This is a truly exciting conversation, and I appreciate being in the presence of such a diverse group of experts on this broad and complex discussion.
We’ve talked a lot about how to identify climate-smart wood, and how to communicate to designers and building owners how and why to choose climate smart forest products. I want to bring up the pressure of relying a high-risk, competitive building market to accept a premium for adopting a climate-change mitigation strategy ahead of regulatory requirements to do so. This behavioral and economic factor is important to consider because we are necessarily speculating about these actions happening at scale - potentially 17,000 buildings per year, as has been cited several times on this thread.
Relying on the behavior of building industry investors to support climate smart premiums will require them to make a decision to either (a) pass on premiums to building occupants or (b) reduce projected returns. In the case of passing along premiums, that creates higher rents for housing, retail, office space, which in turn creates higher costs for goods and services, etc, in addition to adding risk to the venture for the developer (higher rents = slower lease-up). In such a high-risk industry, would enough developers be willing to accept a reduced target ROI, and pay these premiums to push the market in a meaningful way? How does this contribute to livability/affordability in the US? Who is really taking on the premiums?
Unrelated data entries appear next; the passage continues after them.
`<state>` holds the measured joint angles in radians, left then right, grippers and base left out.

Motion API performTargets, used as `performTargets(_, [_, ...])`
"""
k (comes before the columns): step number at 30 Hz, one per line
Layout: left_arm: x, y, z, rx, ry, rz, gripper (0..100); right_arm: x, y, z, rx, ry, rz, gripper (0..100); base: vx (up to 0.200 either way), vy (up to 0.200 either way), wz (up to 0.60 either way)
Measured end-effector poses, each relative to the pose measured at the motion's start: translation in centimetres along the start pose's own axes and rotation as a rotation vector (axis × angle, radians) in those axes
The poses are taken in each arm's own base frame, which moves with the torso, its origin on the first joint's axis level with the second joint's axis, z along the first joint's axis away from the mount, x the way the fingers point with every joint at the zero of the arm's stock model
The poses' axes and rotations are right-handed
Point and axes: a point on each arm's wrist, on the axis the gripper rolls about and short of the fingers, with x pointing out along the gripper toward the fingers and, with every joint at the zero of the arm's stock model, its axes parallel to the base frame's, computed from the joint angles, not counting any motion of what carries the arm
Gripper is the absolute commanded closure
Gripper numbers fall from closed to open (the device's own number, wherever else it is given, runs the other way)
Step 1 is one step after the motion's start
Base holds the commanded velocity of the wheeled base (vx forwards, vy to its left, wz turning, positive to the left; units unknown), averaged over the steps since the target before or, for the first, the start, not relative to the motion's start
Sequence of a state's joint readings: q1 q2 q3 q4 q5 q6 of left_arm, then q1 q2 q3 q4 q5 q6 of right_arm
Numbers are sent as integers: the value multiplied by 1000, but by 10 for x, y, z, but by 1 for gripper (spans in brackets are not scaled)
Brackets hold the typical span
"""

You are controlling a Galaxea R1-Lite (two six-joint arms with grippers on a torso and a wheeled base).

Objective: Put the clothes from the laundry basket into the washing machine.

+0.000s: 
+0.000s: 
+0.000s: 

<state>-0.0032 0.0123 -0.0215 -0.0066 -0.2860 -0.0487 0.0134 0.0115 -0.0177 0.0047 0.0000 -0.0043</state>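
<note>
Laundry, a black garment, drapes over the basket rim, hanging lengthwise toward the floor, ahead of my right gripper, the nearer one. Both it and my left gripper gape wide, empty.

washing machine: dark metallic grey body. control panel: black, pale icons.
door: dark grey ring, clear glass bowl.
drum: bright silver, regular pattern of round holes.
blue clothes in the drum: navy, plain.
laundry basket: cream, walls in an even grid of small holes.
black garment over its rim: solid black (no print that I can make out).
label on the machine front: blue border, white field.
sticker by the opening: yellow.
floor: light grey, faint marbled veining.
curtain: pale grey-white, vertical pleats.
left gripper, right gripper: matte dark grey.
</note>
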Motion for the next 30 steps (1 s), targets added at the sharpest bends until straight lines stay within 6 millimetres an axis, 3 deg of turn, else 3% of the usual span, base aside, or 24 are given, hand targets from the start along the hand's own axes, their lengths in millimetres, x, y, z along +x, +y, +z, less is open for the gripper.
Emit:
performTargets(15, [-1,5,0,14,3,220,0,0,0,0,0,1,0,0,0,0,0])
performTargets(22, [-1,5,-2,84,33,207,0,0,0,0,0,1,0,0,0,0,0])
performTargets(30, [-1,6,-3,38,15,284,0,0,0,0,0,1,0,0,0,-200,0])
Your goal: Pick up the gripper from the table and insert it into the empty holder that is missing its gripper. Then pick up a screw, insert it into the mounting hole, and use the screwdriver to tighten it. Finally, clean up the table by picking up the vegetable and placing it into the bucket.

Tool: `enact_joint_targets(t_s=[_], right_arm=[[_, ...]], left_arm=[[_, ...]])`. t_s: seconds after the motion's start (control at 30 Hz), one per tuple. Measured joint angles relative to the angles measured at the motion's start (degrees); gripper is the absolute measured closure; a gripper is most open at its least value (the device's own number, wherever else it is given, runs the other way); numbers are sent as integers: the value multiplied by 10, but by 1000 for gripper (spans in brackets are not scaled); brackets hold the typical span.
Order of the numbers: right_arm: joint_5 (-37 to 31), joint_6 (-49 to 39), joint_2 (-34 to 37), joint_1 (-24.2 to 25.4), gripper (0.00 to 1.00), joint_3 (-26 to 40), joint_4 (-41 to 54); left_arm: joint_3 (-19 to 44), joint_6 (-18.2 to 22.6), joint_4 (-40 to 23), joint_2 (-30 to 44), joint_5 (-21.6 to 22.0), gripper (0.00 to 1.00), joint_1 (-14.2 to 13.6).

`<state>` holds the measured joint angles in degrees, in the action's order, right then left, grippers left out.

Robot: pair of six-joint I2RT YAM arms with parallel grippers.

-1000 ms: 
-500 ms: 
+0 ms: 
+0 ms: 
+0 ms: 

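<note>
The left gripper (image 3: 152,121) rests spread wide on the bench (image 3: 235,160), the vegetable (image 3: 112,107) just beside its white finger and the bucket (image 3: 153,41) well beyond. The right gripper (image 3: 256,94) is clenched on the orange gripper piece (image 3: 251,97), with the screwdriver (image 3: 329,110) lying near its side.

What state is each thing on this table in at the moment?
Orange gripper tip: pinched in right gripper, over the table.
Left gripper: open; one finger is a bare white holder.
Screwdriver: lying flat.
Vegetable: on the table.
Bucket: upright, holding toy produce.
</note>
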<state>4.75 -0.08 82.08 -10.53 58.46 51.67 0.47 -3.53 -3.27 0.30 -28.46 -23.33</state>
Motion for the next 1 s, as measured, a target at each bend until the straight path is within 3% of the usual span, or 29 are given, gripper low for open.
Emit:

Ultimately, I think we’d agree that all forestry should eventually be climate smart (however you get there). To transition the market away from anything less-than-smart, there needs to be a clear path identified to balance costs, which could happen at the forest level (subsidies for transitioning to CS), at the forest products level (buy CS, get carbon credits), or incentives at the building dev level (incentives for low- or net-zero carbon construction).
Or, framed as a question: How does the premium/risk equation balance for maximum uptake of climate smart wood in the building industry?
This all overlaps quite a bit with Collective Action, but is important for our Procurement group to consider as well.
This is definitely more of a collective action question, but: What is the most climate- and market- effective way for “carbon credits” to be applied, presuming that it is climate smart to build buildings out of CS wood? At the forest level, or the building level? We need an economist!